Ao todo, 250 pacientes em tratamento para obesidade grave estão aptos a receber a medicação. "Tive muita dificuldade na minha vida de poder emagrecer, poder reduzir o peso. Comecei a desenvolver diabetes, hipertensão, já era considerado hipertenso", relatou um dos participantes. Segundo especialistas, muitos pacientes apresentam comorbidades, como hipertensão, problemas cardíacos, depressão e diabetes, além de não terem condições de realizar cirurgia bariátrica. 

O objetivo é acompanhar, pelos próximos dois anos, os resultados do tratamento, a segurança, o impacto na saúde dos pacientes e o custo da terapia. O ministro da Saúde, Alexandre Padilha, afirmou que o governo pretende ampliar a produção nacional da medicação para reduzir os preços e, futuramente, os custos para o SUS. 
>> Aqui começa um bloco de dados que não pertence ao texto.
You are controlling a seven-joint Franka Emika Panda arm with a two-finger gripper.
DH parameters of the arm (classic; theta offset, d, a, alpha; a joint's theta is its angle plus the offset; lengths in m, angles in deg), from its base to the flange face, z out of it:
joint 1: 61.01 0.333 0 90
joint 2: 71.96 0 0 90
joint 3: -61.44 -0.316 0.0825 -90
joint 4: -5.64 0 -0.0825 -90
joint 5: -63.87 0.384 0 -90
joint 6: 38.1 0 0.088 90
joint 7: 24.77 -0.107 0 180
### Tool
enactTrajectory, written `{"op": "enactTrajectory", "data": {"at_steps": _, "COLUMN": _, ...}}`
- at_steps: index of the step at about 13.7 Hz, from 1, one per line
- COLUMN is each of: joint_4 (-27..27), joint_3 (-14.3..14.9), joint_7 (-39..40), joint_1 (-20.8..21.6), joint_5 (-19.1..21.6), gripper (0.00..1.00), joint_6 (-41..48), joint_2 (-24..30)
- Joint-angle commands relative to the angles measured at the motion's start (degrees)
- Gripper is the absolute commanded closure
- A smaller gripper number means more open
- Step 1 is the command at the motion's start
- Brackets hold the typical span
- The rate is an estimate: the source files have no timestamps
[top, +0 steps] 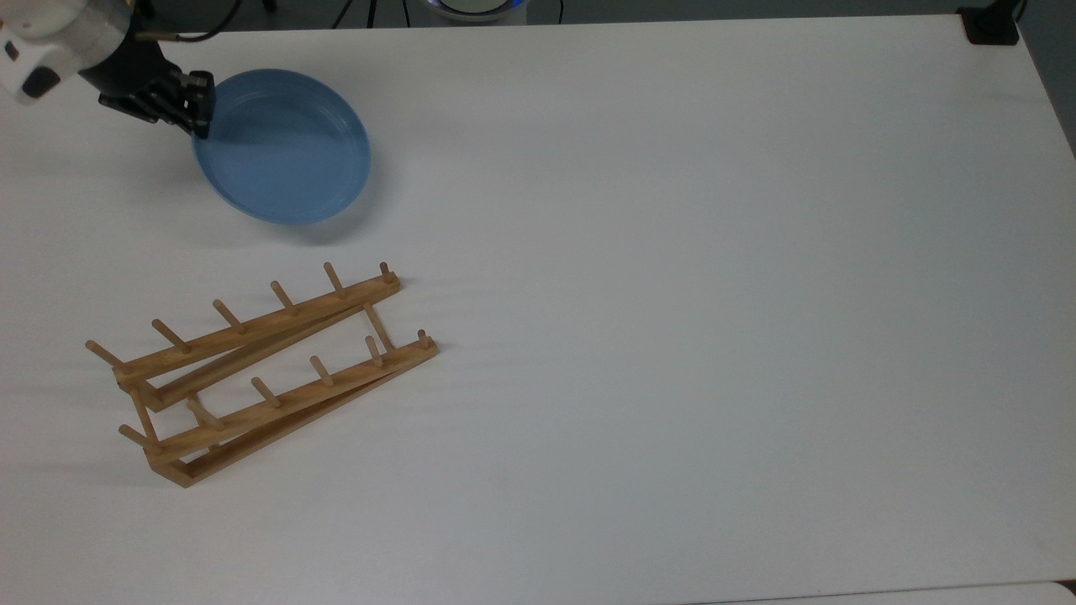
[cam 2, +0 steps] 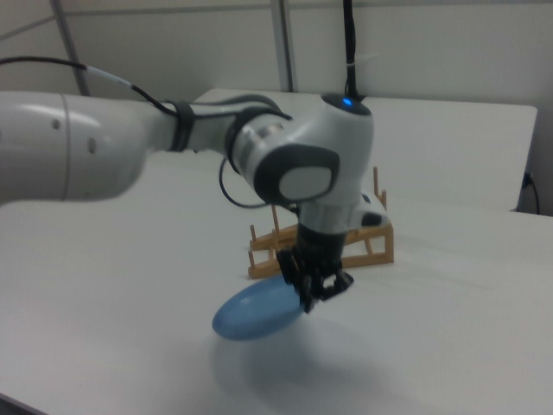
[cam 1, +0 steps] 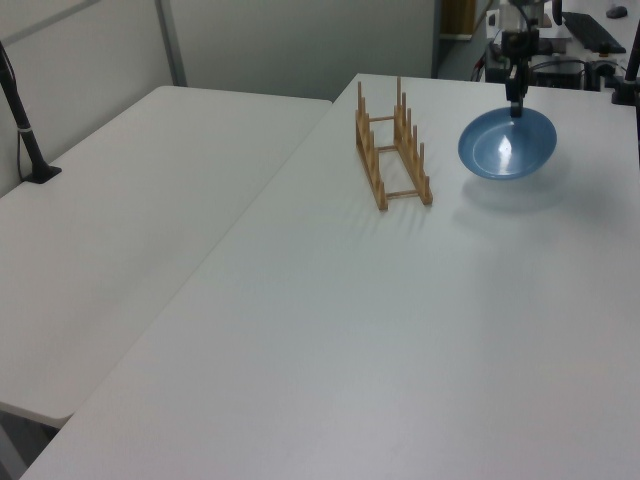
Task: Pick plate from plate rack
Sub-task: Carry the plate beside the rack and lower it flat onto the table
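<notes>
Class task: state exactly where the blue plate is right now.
The plate hangs from the gripper by its rim, clear of the plate rack, at the top view's upper left.

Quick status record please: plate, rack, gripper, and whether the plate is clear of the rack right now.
plate: light blue plate, out of the rack, face up and slightly tilted, held just above the table with its shadow beneath it in the right view
plate rack: wooden plate rack, nothing between its pegs, standing on the table
gripper: gripper, jaws shut on the plate's rim at the top view's left
plate vs rack: apart, a strip of bare table between them in the top view and the left view
</notes>
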State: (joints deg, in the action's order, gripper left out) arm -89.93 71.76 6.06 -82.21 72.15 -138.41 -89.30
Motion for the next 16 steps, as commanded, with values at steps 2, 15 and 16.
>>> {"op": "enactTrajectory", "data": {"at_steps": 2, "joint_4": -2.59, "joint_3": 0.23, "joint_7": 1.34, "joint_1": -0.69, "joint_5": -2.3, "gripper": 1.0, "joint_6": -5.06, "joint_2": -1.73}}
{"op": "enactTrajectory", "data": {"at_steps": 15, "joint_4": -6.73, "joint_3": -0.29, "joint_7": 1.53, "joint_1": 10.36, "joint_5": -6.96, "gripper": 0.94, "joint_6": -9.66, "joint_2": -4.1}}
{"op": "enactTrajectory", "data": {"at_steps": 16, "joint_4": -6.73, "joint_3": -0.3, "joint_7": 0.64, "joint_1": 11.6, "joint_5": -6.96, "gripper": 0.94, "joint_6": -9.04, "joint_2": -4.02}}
Mais da metade da população brasileira está acima do peso, e cerca de uma em cada quatro pessoas vive com obesidade. Nas últimas duas décadas, a doença cresceu 118% no país, segundo o Ministério da Saúde. Levantamento do Instituto Desiderata, divulgado pela Agência Brasil, estima que os custos diretos da obesidade, hoje em cerca de R$ 80 milhões por ano, podem chegar a R$ 115 milhões em 2060, se nenhuma medida for adotada.